Now, AI has entered the picture and is a tool for both job-seekers and employers. As opposed to traditional filters, AI can theoretically review applications and resumes holistically and deliver better applicants to employers. However, concerns arise when it comes to the final steps of reviewing applications: are hiring managers making the final decisions, or are they letting AI handle the whole process? This potential over-reliance on AI as hiring managers could lead to adverse hiring, especially as applicants learn how to “game” AI or the AI algorithm resorts to bias or prejudice against certain groups of qualified applicants.
Asymmetric Information in the AI Era: Algorithm Gaming is the New Charisma
For better or worse, “gaming” the hiring market still exists in the AI era. While charisma and [assumed] personal connections helped under-qualified applicants land localized jobs in the 1990s and earlier, understanding AI algorithms and the key words they seek can do the same for potentially under-qualified applicants today. Prior to high-speed Internet, physically attractive and charismatic applicants could wow employers with a firm handshake and smooth talk. In the AI era, tech-savvy applicants can use AI to optimize their resumes and cover letters, allowing digital “smooth talk” to hide insufficiencies in their actual experience and performance data.

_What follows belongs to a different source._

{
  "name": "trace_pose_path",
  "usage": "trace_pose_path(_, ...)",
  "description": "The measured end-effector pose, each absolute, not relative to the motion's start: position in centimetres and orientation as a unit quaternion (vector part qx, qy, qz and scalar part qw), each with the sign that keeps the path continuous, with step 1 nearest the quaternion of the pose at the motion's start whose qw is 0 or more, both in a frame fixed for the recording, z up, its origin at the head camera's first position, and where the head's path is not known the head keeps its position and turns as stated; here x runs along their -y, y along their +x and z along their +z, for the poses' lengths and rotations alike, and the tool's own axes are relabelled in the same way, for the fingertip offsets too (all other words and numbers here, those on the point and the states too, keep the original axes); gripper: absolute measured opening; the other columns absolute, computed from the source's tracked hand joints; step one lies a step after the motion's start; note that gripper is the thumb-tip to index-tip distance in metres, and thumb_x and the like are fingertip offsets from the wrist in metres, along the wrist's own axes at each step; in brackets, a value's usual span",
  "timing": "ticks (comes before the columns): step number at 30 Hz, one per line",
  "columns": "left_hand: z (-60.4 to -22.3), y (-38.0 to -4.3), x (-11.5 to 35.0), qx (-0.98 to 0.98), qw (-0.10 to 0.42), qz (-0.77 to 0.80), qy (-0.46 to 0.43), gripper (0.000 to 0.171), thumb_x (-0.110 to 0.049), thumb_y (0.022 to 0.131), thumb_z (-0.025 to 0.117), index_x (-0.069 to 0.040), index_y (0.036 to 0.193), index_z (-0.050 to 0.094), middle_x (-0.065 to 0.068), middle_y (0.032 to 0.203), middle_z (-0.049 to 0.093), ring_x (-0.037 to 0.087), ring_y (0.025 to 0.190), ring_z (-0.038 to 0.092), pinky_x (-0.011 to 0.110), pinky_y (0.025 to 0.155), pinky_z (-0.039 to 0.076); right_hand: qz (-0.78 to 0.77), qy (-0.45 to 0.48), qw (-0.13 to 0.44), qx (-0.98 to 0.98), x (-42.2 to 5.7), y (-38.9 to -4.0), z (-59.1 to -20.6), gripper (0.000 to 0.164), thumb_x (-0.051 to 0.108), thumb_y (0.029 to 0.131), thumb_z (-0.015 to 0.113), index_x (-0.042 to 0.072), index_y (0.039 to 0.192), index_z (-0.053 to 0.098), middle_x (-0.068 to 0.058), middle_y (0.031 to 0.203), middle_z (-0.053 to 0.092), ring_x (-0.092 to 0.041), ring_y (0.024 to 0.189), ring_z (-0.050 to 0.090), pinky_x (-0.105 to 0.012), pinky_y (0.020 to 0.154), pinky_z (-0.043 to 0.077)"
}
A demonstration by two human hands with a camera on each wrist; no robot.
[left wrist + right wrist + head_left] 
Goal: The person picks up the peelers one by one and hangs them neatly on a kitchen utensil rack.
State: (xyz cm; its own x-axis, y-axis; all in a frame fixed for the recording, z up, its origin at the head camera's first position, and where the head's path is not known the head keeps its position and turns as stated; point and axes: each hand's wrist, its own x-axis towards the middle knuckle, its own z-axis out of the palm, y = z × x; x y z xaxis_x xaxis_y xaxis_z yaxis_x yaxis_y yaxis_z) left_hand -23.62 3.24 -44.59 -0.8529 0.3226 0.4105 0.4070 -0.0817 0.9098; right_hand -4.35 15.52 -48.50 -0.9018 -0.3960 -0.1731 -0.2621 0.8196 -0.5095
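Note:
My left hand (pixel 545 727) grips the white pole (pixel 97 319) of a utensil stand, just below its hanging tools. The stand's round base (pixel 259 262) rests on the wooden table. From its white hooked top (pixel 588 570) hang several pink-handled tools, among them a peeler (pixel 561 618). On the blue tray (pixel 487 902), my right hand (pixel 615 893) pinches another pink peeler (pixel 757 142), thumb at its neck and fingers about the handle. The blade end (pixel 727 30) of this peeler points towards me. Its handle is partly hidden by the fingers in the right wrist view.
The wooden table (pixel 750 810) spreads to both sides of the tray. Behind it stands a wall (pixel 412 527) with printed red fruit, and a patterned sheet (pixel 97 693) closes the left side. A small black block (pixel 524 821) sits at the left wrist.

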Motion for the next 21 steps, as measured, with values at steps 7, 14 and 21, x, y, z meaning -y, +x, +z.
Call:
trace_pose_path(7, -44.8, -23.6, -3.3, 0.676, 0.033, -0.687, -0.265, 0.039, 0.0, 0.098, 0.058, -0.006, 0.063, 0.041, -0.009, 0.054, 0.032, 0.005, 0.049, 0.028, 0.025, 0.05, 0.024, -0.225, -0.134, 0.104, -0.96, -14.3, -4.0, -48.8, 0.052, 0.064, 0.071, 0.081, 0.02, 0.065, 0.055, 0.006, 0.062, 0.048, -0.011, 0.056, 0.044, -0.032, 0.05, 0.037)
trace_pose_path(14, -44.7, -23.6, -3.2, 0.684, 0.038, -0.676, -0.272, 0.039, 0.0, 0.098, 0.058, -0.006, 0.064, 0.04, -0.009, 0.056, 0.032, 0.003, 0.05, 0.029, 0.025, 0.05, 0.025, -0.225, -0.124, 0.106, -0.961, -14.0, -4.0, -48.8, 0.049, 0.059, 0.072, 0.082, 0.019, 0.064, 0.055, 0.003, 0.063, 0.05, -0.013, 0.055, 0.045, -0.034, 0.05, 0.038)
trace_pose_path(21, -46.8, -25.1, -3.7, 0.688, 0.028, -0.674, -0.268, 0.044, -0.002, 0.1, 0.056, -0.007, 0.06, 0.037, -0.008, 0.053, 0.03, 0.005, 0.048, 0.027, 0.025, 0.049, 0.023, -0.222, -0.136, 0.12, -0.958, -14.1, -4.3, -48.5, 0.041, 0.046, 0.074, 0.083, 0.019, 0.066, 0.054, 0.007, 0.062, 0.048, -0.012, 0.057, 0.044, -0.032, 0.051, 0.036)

Therefore, despite dramatic advances in technology, the sorting function of the labor market remains imperfect. Because many job applicants can access similar digital tools to those used by employers, they can continue to use puffery and fraud to mark insufficient skills and experience to land desirable positions. In all eras, this job applicant masking advantage has gone to those with more wealth and resources, continuing the trend of low-income and minority applicants struggling to land desirable jobs for which they are qualified. People with higher income are more likely to be familiar with productive AI tools, giving them continued advantages in the job market separate from their job-related skills.
Potential Societal Dilemma: Long[er]-Term Unemployment
The growing use of AI by hiring managers creates the possibility of an AI divide in the labor market. Those who understand how to use AI to create resumes, cover letters, and fill out online applications will be perpetually advantaged, quickly rising through the employment ranks. Meanwhile, those who do not effectively use AI to optimize their job applications may be perpetually blocked from full-time jobs for which they are actually qualified. This could result in long-term unemployment for those who fail to use AI to pack their resumes and cover letters with the key words sought by hiring managers’ AI programs.
Speed may also create an AI divide, with hiring advantages going to applicants who can use AI tools to fill out job applications meeting select criteria as soon as they become available. If hundreds or thousands of AI-savvy applicants are using this tool, their applications and resumes may flood hiring managers’ inboxes within seconds, leaving the non-AI applicants far down the queue. This could mean older unemployed workers, years past learning AI in school, never having their applications entered quickly enough to make it into the window of applications viewed by a hiring manager.